Today, Anne works for Mat & Naddie’s in several different capacities including public relations, bartending and waitressing. She also successfully convinced chef and owner Steve Schwartz to start a garden specifically to grow fresh produce for the restaurant. They even hold sustainable gardening workshops from time to time at the homelike, riverside eatery.
When I finally asked Anne about her first crawfish boil, she replied “I can’t really recall the first time. But I do remember that we would always go to my grandma’s house, and I’d go play in the ditch and bring little crawfish out and say ‘can we eat these?’ And she’d say ‘No…they’re only an inch long, we better wait for them to grow.'”
She said that she often went with her grandfather in his boat or pirogue and would go “oyster dredging, shrimpin’, fishin’ and bullfrog giggin’.” Never having heard the phrase “bullfrog gigging” before, I asked Anne what she meant.

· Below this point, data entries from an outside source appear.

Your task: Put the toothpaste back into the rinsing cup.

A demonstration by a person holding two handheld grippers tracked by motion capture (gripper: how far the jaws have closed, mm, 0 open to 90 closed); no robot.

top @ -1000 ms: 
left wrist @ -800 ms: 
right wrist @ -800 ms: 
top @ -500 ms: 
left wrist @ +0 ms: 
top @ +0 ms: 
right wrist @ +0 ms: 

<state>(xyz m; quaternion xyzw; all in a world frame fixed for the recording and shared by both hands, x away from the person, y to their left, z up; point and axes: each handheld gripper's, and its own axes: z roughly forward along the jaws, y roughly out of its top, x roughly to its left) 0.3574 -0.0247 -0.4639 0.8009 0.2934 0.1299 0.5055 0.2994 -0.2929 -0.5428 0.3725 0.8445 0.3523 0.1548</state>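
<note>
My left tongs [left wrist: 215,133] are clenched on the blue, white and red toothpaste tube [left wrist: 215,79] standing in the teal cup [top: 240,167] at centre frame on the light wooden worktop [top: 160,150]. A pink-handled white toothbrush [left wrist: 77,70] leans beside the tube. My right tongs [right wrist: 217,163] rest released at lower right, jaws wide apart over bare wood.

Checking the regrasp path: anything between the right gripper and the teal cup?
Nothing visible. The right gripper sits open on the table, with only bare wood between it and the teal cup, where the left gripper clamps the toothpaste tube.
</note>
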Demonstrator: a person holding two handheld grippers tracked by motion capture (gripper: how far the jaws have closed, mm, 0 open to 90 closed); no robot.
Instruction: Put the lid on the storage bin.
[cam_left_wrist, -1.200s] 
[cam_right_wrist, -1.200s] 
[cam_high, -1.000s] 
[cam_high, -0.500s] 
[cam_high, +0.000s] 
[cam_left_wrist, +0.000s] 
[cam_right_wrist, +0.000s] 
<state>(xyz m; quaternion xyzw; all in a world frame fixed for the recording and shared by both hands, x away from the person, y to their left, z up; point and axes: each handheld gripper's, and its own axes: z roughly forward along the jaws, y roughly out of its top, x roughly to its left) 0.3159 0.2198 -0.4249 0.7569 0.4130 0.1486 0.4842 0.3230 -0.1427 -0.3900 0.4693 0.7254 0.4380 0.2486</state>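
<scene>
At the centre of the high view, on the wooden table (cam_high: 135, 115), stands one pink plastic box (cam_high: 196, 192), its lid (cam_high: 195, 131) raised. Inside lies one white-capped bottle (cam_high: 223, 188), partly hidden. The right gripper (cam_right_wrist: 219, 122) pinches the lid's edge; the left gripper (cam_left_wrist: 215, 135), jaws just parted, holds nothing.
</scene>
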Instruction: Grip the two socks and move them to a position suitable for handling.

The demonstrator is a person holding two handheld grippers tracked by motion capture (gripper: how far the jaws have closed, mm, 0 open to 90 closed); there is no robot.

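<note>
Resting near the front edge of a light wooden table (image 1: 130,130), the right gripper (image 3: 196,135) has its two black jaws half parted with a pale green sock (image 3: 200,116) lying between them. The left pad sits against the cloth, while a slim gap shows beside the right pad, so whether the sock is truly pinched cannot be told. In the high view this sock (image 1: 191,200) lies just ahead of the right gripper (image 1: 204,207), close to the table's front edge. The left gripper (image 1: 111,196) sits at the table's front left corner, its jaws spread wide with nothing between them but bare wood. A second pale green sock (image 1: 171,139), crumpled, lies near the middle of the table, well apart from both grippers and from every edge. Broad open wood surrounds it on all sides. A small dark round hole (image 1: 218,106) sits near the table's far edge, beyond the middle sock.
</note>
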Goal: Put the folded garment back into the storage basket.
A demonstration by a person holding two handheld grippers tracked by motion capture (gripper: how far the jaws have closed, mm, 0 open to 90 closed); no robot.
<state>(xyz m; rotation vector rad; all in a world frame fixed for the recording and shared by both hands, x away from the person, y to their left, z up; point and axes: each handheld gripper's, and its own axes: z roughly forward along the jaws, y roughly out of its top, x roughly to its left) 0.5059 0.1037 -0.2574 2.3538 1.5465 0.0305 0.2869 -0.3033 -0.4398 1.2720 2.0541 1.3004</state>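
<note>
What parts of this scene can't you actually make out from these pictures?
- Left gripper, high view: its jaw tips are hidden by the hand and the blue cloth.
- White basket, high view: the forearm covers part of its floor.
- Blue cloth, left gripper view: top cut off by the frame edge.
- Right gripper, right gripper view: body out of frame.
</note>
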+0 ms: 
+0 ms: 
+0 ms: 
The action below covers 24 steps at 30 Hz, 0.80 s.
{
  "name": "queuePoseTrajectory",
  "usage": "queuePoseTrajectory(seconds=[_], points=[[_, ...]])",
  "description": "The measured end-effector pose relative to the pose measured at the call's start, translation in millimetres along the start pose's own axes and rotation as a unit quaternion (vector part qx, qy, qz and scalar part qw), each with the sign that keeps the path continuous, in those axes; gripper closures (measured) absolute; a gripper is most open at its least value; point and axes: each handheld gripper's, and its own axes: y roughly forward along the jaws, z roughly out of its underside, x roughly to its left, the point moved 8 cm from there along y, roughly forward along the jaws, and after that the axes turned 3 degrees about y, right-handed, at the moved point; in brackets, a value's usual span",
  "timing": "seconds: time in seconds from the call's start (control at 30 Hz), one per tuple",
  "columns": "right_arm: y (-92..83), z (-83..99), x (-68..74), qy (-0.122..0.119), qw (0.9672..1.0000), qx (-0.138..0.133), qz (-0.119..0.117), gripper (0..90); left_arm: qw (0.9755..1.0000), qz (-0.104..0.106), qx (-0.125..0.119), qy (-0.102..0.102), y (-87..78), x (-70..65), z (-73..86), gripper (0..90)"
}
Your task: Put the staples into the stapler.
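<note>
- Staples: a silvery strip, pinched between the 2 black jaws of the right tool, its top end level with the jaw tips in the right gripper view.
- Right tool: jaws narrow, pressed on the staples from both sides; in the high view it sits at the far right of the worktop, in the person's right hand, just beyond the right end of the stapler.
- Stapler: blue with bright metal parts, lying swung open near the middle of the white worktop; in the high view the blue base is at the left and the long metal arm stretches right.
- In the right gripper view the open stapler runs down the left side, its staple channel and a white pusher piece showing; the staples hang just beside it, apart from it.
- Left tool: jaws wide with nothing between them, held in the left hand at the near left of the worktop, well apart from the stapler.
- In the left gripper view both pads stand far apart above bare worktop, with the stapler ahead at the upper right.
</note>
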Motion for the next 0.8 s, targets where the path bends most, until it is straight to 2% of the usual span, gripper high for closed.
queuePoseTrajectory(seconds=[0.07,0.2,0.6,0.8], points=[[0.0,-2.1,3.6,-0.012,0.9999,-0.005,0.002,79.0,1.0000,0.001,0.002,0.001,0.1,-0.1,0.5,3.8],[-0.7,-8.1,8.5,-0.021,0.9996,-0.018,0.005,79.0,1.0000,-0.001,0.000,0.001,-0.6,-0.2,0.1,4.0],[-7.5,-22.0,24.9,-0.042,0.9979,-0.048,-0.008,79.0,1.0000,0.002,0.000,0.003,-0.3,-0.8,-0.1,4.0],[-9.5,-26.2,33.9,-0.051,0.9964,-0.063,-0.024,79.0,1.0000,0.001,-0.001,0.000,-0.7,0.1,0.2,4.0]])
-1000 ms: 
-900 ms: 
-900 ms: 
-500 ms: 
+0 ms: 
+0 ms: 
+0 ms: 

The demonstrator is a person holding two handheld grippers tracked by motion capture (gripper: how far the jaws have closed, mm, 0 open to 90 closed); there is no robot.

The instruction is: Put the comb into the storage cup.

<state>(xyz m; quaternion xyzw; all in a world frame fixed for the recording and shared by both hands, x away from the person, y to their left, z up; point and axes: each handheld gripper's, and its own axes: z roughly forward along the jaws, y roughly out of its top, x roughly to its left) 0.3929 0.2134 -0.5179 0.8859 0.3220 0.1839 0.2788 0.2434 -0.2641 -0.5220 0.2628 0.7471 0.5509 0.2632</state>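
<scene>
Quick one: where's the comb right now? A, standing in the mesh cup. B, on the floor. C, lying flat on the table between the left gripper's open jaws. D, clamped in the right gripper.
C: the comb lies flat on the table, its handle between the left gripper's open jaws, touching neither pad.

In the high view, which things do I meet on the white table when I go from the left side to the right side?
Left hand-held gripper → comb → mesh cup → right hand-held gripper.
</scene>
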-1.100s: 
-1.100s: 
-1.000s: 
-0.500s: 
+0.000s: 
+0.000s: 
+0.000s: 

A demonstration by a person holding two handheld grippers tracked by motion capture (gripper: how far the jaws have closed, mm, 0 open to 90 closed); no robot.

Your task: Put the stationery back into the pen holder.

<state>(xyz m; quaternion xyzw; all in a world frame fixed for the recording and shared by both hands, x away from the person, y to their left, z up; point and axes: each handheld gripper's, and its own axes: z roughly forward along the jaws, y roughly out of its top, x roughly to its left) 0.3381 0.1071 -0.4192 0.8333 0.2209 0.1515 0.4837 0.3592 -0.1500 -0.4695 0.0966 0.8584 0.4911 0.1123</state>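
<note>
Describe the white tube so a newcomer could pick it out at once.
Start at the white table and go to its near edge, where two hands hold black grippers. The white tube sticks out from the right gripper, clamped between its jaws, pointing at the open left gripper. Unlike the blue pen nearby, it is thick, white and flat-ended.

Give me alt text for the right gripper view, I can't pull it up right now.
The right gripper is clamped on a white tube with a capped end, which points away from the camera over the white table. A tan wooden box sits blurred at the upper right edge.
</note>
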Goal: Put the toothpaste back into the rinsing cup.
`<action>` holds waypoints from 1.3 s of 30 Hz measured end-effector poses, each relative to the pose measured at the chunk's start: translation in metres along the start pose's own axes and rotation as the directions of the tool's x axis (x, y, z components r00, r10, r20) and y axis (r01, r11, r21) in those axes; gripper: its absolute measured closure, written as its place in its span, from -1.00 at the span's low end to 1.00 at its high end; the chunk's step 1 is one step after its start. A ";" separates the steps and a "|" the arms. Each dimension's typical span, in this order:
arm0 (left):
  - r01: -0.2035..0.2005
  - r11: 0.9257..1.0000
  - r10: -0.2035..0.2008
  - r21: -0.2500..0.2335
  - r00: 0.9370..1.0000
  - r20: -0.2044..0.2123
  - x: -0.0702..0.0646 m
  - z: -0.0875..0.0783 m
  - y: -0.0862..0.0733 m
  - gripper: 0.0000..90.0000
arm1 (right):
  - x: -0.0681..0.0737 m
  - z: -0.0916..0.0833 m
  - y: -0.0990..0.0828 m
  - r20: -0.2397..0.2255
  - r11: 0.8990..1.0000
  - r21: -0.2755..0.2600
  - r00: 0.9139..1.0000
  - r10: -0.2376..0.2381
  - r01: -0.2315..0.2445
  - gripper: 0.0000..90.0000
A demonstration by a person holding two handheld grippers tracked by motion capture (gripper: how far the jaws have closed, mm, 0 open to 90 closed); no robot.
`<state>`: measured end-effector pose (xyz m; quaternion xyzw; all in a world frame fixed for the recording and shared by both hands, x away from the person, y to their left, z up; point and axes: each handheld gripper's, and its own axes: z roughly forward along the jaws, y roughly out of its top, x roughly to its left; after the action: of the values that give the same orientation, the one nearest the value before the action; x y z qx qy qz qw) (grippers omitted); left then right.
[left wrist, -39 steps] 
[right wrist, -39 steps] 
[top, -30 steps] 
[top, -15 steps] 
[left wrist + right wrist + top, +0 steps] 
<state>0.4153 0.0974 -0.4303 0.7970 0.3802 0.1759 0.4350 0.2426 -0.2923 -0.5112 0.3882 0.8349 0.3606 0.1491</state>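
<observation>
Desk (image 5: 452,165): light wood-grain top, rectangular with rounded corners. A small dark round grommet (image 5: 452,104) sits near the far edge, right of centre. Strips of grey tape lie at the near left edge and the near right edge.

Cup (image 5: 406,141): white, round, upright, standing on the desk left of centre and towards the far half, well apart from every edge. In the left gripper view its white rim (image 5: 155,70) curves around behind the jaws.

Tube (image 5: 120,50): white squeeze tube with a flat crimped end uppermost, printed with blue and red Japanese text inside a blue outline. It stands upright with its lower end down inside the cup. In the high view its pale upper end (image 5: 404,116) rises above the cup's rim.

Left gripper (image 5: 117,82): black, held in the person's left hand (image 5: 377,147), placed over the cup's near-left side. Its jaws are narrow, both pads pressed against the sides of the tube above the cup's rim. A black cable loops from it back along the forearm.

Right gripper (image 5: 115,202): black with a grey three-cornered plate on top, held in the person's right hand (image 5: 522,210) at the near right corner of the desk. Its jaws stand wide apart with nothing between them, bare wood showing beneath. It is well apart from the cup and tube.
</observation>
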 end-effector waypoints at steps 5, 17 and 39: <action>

“You take a trident-like spear and a flashlight and you shine the light into the water and the bullfrog’s eyes will reflect back. Then you take the trident (this is pretty brutal now) and you stab the bullfrog…and then you have frog legs. Alligators eyes reflect back too, but they are a different color and you definitely, do not want to stab an alligator in the head. It ain’t nice…nothin’ pretty”
When Anne attended her first boil in New Orleans, it had been many years since she’d eaten crawfish, but I suppose old habits die hard because the knack for peeling them came back to her in a matter of moments. “I out-peeled everyone at the table. I find myself again and again eating crawfish or crab and I start to feel kind of guilty because I fly through them, I can do it in my sleep.”
Then she smiled and said “I definitely suck the heads early on in the boil, but then I quit because a lot of times it gets too salty or spicy by the 2nd or 3rd batch.”